ACTION ITEM> Repeat every line of the listing below exactly, minus the pictures.

======== GIVEN INFORMATION ========

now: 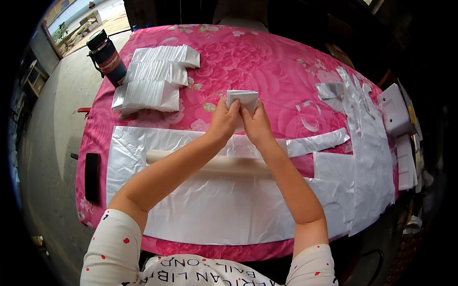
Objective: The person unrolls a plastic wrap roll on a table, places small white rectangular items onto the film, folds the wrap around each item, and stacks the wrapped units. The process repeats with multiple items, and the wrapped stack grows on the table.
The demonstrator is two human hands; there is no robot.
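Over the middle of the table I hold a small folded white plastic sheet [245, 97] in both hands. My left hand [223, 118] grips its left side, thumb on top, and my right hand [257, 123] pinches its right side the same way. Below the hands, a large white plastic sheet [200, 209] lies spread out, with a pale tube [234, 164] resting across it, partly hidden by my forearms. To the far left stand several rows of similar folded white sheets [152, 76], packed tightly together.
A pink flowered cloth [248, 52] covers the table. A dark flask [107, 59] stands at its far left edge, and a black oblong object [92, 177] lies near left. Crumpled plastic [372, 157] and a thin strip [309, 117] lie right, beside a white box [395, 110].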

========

SOLUTION>
now: 
Objective: The person unrolls a plastic wrap roll on a table, places small white rectangular items onto the film, folds the wrap around each item, and stacks the wrapped units. The process repeats with multiple items, and the wrapped stack grows on the table.
The demonstrator is two human hands; there is no robot.
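Over the middle of the table I hold a small folded white plastic sheet [245, 97] in both hands. My left hand [223, 118] grips its left side, thumb on top, and my right hand [257, 123] pinches its right side the same way. Below the hands, a large white plastic sheet [200, 209] lies spread out, with a pale tube [234, 164] resting across it, partly hidden by my forearms. To the far left stand several rows of similar folded white sheets [152, 76], packed tightly together.
A pink flowered cloth [248, 52] covers the table. A dark flask [107, 59] stands at its far left edge, and a black oblong object [92, 177] lies near left. Crumpled plastic [372, 157] and a thin strip [309, 117] lie right, beside a white box [395, 110].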

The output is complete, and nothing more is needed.